MLCK Immunoprecipitation and Activity Measurements—MLCK₂₁₀ was immunoprecipitated from either [³²P]orthophosphoric labeled or unlabeled monolayers with a rabbit polyclonal MLCK antibody (227423) as described previously (23). Immunoprecipitates were electrophoresed on 7.5% SDS gels, transferred to PVDF membrane, probed with a mouse monoclonal to gizzard smooth muscle MLCK, and detected by ECL. PVDF membranes were air-dried and exposed to PhosphorImager plates for detection of ³²PO₄ incorporation in MLCK. To account for differences in recovery of immunopurified MLCK, auto-radiographs and corresponding Western blot ECL films were each quantitated by two-dimensional laser densitometry and MLCK phosphorylation expressed as a ratio of ³²PO₄ densitometric units to Western blot densitometric units. All values were normalized to untreated controls.

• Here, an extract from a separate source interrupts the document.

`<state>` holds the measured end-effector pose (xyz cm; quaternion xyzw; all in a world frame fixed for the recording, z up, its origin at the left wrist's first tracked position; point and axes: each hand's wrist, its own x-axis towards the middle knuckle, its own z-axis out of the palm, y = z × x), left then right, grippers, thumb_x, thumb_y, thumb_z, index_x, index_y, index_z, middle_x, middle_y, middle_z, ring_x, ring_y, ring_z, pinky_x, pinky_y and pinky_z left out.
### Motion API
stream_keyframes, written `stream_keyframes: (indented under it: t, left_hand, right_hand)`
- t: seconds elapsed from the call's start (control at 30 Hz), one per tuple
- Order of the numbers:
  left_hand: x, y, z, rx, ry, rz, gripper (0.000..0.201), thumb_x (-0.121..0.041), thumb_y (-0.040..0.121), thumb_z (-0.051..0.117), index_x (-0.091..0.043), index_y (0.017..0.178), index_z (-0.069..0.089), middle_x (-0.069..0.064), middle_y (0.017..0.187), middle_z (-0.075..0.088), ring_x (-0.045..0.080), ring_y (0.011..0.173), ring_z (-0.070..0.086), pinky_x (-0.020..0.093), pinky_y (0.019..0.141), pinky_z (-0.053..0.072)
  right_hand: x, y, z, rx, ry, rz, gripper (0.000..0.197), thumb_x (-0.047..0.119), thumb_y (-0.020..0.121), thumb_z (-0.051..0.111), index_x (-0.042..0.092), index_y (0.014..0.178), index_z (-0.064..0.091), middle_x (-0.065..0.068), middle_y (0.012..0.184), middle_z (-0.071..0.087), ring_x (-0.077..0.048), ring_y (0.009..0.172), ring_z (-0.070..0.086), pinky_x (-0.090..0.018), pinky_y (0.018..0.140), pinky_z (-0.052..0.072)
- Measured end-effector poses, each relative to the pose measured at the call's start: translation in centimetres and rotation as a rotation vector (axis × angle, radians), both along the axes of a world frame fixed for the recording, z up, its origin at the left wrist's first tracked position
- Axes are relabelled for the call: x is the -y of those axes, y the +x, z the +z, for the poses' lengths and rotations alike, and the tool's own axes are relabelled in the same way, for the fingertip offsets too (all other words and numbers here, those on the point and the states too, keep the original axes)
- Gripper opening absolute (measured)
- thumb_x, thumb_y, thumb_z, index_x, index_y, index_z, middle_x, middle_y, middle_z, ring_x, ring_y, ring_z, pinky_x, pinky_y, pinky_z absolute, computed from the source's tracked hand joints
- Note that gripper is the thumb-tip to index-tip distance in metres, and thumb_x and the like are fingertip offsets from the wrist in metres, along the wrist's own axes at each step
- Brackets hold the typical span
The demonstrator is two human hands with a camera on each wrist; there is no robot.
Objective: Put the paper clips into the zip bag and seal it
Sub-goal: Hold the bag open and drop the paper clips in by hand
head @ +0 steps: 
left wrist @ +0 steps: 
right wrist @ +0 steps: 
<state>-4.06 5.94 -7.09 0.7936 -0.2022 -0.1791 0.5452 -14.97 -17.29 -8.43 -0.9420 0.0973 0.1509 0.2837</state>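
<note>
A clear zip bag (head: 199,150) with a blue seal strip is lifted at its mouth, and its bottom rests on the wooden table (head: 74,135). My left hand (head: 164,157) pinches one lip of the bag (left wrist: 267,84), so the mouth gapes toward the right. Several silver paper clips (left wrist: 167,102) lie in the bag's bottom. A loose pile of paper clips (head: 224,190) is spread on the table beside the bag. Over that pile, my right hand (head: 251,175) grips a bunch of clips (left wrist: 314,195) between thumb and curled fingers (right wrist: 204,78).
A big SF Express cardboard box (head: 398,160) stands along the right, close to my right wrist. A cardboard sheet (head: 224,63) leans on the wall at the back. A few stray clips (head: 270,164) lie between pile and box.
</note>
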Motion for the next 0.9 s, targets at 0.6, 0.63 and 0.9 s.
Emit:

To measure catalytic activity, MLCK₂₁₀ was immunoprecipitated from unlabeled BPAE monolayers treated with 10 µM Fsk, 40 µM IBMX for 5 and 30 min and used in an in vitro phosphorylation assay. Protein G beads containing MLCK₂₁₀ were resuspended in 50 µl of phosphorylation buffer (25 mM Tris-HCl, pH 7.5, 1 mM MgCl₂, 150 mM KCl, 1 µM CaM, 5 µM CaCl₂, 1 µM RLC) containing 125 µM [-³²P]ATP and incubated at 30 °C for 30 min. Assays were terminated by transferring 10 µl of reaction mixture to P81 papers that were immediately immersed in 10% trichloroacetic acid, 2% Na₄P₂O₇ for 10 min. The papers were washed in 1% trichloroacetic acid, 2% Na₄P₂O₇, and the phosphorylated product was quantitated by liquid scintillation counting. The amount of immunopurified kinase in each reaction mixture was quantitated by Western blot using an affinity-purified rabbit polyclonal MLCK₁₅₅ antibody. Known amounts of recombinant MLCK₁₅₅ were electrophoresed in 7.5% SDS gels, transferred to PVDF membrane, and probed with affinity-purified MLCK₁₅₅ antibody to generate a standard curve, which was used to compute the amount of immunopurified kinase in each reaction mixture. MLCK activity is expressed as picomoles of ³²PO₄ incorporated per pmol of RLC/ng of MLCK₂₁₀.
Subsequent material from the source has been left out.